▸ Problem to solve: From the material below, return every line that includes "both".

▸ Source material:
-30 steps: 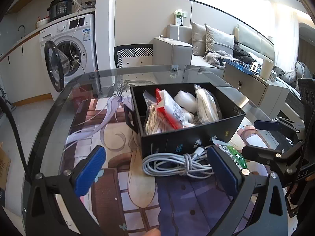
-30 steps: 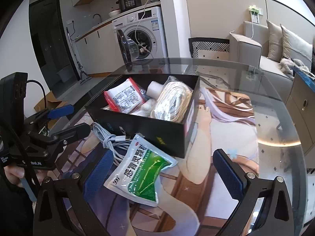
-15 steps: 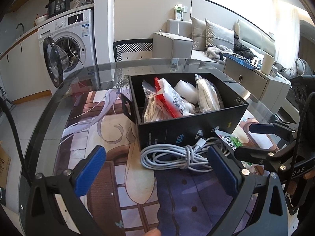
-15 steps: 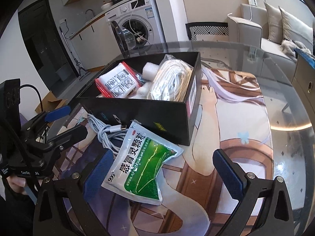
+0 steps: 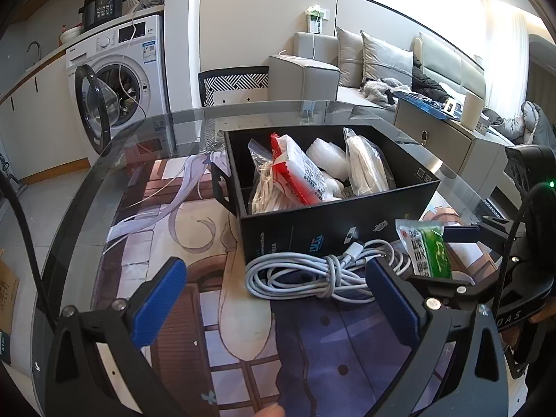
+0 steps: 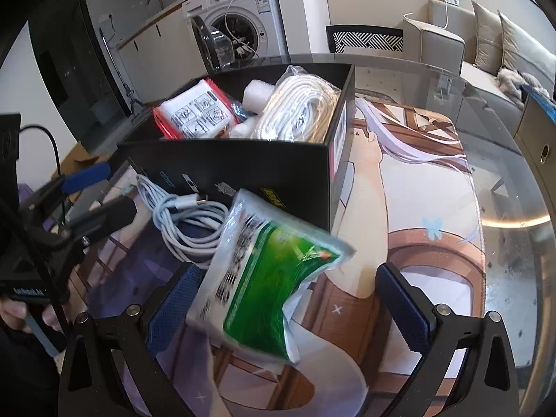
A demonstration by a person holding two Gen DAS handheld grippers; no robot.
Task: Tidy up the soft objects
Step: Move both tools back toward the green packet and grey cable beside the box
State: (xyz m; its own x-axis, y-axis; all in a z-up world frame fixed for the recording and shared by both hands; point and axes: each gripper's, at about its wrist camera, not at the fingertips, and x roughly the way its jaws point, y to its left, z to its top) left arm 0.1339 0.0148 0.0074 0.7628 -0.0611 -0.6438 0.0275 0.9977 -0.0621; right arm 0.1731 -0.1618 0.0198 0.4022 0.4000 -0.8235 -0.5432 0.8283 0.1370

▸ Task response:
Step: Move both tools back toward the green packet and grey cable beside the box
State: (xyz m; its own x-axis, y-axis; all in a z-up world frame fixed for the recording and shared by both hands; point and axes: each gripper's, at about its wrist camera, not at the fingertips, and x roughly the way its jaws point, y to its left, z to its top) left arm 0.1339 0.0148 0.0074 0.7628 -0.0611 -0.6438 0.0275 0.9977 -0.0621; right arm 0.1731 -0.1618 0.0198 0.4022 0.4000 -0.8235 -0.5432 0.8283 0.1370

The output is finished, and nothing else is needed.